Section D is headed “Contrary to the interest of the members and oppressive, unfairly prejudicial and/or unfairly discriminatory conduct of affairs”. That section really asserts no more than the consequences of the detailed conduct alleged in Section C. Section E is entitled “Misleading or deceptive conduct” and relies upon the facts alleged in section C.

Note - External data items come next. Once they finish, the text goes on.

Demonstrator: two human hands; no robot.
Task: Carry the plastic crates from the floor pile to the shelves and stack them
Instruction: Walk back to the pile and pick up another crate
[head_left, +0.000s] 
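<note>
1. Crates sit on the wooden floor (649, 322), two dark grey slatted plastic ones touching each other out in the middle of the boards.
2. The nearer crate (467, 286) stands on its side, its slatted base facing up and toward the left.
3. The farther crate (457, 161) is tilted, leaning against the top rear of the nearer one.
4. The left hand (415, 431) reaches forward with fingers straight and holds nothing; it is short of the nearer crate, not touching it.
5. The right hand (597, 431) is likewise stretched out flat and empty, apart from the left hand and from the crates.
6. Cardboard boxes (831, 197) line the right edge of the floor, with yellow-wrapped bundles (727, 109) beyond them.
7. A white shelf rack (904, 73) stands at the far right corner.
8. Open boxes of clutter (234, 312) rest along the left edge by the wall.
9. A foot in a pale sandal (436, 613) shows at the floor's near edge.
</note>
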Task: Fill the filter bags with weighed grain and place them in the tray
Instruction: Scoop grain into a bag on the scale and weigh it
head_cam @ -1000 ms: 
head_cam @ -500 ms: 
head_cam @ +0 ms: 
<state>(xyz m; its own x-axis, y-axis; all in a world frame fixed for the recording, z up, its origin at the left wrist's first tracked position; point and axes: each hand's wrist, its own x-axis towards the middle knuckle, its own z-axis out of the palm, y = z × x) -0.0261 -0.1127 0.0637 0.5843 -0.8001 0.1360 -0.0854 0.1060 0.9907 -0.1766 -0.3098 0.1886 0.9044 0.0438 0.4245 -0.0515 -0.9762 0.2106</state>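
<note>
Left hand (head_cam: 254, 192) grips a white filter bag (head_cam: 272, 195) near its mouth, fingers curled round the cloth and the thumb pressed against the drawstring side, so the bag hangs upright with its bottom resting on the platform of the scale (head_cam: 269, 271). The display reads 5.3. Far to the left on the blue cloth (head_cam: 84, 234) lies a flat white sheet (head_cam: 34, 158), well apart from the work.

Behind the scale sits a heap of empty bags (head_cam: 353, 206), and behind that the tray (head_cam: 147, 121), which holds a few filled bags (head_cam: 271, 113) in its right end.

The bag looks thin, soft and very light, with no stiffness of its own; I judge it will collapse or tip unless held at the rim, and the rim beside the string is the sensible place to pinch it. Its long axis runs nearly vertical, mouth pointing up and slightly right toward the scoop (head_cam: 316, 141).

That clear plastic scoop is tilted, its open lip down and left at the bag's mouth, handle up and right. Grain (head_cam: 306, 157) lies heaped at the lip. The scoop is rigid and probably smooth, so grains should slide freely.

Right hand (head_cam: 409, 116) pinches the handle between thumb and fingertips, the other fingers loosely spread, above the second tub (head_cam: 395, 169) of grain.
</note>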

  1. Section F is concerned with the Letter Agreement, to which reference is made in my reasons of 10 December 2007. Section G is concerned with the $550,000 loan made by Carpe Diem and consists of paragraphs 336 to 342. Section H and the second Section G, incorrectly labelled, both inserted late in the piece, are concerned respectively with monies lent and monies had and received and consist of paragraphs 343 to 366.
  2. As I have said, the originating process and the statement of claim have been amended on a number of occasions. Clearly, any costs thrown away by those amendments, if they have not already been ordered, should be paid by the plaintiffs.
  3. The Farinhas describe the originating process and the statement of claim as adopting a scatter-gun approach, which may not be an unfair description. However, it does not necessarily follow that that approach was inappropriate. In par [24] of my reasons of 10 December 2007, I indicated that, in his written submissions to the Court following many days of the taking of evidence, Carl formulated a number of factual issues. The Farinhas did not quarrel with that formulation. In the way in which I summarised the issues there were seven for resolution. My reasons then were structured around those issues.
  4. It is common ground that a very considerable part of the hearing time was taken up with Issues 1 and 2; namely, whether the Moda, Momo and Equilibrium businesses were owned by Bondi Junction, Piccolo and World Square beneficially, or whether those three companies were nominees of partnerships. Interrelated to those issues was whether payments made by Carl in connection with the businesses should be characterised as contributions to equity or as advances on loan account and, if the latter, to whom. While ultimately the detail of the second question, namely the characterisation of the payments, did not take as much time as the question of the nature of the business relationship those matters were all put in issue by the pleadings.
  5. As directors of the companies, the Farinhas were properly joined as defendants, since there were allegations of breaches of fiduciary duty against them. That, together with other alleged circumstances, constituted conduct that would attract the exercise of jurisdiction under s 461 of the Corporations Act 2001 (Cth) (the Act), namely, jurisdiction to order the winding up of the companies in question, the appointment of receivers or to order one or other of the parties to buy shares of other parties at a price to be determined by the Court. The prayers for relief in the fifth further amended originating process included prayers that Cockle Bay or, alternatively, the Farinhas, purchase Carl’s shares in Bondi Junction, Piccolo and World Square. That question was the subject of my further reasons of 6 February 2009.
  6. In my substantive reasons I concluded as follows in relation to the seven issues that I formulated:

(1) No partnership had come into existence and the Moda, Momo and Equilibrium ventures were carried on by Bondi Junction, Piccolo and World Square respectively in their own rights.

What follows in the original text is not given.